### [WHAT IS REQUIRED]
Below are entries; count the lines containing the string "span". The answer is that number alone.

------------------------------------

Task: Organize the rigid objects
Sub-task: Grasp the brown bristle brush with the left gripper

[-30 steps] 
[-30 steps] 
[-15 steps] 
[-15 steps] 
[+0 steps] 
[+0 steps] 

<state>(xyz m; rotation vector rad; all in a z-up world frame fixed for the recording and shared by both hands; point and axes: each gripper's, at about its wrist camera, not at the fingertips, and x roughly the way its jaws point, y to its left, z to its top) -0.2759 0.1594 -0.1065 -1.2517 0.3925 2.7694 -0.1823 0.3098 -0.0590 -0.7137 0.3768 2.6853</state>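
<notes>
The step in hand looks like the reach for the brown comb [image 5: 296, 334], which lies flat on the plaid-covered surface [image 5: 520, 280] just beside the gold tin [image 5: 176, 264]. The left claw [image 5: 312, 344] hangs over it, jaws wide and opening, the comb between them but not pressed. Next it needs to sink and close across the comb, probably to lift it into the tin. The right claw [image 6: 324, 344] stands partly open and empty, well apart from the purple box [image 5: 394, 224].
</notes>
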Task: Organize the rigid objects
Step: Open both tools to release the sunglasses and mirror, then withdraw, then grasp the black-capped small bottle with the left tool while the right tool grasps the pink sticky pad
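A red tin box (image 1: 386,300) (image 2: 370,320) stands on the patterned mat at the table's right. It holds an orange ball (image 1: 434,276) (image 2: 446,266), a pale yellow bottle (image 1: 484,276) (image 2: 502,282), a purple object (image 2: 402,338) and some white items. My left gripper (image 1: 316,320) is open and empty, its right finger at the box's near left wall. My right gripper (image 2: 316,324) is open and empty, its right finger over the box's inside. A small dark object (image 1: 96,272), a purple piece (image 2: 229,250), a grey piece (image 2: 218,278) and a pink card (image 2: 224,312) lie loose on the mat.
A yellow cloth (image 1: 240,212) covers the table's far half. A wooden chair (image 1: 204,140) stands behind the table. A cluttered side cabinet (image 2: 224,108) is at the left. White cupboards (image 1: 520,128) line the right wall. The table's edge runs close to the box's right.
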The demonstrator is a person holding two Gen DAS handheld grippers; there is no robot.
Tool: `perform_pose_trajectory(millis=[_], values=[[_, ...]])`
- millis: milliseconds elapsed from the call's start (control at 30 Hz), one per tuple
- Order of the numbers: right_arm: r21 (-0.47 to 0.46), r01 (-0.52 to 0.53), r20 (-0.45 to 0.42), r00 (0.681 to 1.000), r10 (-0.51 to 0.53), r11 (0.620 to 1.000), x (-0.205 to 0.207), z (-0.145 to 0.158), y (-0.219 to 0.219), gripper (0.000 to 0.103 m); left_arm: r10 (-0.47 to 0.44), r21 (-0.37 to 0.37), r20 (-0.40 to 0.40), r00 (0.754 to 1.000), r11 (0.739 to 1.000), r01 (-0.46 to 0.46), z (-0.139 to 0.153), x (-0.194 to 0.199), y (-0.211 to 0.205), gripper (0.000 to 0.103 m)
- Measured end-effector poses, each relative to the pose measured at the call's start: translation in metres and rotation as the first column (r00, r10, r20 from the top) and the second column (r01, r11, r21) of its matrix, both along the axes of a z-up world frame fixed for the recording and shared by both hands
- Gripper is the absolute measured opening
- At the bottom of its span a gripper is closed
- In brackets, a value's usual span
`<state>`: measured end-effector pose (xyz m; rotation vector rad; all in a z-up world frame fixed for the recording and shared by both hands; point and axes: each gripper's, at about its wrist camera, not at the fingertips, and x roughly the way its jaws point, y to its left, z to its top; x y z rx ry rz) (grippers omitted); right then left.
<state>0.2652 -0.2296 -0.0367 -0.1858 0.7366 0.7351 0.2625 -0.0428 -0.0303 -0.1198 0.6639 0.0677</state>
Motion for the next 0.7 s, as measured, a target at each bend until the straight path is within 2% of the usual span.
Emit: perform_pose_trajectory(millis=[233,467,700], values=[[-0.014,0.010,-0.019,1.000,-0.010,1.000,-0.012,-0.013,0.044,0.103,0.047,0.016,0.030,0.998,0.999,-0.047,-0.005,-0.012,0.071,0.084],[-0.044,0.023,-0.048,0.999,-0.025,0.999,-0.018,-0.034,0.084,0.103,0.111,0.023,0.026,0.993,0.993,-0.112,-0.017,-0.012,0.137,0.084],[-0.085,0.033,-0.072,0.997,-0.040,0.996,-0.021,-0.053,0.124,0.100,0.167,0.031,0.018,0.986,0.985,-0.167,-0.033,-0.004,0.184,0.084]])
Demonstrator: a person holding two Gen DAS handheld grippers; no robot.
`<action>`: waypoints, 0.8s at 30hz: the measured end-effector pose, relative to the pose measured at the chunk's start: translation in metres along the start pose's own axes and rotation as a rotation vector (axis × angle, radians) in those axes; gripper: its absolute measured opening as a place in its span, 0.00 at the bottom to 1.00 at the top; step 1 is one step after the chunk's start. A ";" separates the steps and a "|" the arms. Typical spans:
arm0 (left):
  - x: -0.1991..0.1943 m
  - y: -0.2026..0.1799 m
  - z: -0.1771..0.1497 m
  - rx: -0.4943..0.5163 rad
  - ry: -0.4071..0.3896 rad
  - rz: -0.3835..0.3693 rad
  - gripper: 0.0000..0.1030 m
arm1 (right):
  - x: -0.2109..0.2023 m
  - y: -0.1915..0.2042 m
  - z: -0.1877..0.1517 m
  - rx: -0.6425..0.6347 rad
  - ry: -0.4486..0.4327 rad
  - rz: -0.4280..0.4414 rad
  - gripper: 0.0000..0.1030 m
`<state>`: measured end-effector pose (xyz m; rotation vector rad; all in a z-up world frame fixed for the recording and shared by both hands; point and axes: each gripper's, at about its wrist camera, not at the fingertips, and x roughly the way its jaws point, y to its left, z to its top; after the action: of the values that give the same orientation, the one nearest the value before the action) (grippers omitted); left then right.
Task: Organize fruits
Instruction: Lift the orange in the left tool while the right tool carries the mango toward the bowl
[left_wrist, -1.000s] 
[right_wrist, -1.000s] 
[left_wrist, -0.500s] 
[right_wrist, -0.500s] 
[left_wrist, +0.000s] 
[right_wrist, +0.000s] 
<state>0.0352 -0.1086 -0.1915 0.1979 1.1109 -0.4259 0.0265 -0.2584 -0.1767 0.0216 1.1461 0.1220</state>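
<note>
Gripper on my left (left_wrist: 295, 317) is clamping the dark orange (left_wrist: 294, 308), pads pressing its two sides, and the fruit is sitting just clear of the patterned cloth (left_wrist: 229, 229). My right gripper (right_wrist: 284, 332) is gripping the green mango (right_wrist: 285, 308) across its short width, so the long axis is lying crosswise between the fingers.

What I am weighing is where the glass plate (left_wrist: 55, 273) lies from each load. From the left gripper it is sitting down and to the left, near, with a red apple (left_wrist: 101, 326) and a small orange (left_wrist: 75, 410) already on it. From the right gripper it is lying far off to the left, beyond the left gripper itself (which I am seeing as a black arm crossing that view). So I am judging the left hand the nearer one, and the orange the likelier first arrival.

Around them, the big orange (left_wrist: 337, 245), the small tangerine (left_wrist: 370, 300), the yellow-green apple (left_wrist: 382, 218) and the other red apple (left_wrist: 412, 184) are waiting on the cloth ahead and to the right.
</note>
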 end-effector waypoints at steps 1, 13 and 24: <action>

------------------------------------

### [SOLVED EXERCISE]
4